Task goal
For every line that contains the string "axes", pull that line out of the material below.

Collected data
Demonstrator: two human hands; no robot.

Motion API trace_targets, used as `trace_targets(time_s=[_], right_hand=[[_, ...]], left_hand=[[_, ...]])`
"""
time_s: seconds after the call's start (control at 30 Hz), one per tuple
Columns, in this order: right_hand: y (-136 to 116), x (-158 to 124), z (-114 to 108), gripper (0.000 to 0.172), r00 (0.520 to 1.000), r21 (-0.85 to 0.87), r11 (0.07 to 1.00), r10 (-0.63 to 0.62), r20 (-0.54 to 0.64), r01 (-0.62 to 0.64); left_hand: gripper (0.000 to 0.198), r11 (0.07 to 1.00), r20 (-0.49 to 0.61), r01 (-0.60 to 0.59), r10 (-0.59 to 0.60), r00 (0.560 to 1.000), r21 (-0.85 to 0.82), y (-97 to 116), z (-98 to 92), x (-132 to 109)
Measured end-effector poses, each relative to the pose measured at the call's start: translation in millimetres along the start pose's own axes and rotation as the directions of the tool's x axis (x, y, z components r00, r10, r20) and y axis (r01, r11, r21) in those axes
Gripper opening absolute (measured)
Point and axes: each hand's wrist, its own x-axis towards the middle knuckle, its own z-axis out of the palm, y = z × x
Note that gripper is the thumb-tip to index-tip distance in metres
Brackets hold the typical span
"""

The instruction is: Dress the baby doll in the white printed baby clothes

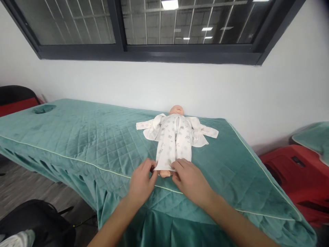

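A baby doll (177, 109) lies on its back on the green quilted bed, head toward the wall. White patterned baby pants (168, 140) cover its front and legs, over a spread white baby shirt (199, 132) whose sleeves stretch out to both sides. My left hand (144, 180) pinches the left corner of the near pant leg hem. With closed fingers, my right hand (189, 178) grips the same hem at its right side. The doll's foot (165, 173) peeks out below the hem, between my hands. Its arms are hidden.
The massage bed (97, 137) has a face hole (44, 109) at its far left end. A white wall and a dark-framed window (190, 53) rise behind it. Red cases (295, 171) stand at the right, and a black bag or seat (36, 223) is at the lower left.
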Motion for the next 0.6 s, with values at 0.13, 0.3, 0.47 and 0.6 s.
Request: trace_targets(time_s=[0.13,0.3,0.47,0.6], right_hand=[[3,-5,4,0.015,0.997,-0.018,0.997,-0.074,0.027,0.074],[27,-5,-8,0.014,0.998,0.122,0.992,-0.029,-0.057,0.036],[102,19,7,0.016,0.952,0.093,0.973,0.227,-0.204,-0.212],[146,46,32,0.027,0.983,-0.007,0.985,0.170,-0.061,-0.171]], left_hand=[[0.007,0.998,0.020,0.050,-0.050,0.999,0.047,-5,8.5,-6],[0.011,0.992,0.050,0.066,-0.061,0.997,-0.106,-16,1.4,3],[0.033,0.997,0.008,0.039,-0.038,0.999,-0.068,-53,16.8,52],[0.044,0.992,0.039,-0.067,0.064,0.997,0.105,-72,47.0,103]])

Exercise output
Measured end-effector poses, each relative to the pose measured at the call's start: translation in millimetres along the start pose's own axes and rotation as the directions of the tool's x axis (x, y, z components r00, r10, r20) and y axis (r01, r11, r21) in those axes
Point and axes: each hand's wrist, its own x-axis towards the middle knuckle, its own z-axis out of the palm, y = z × x

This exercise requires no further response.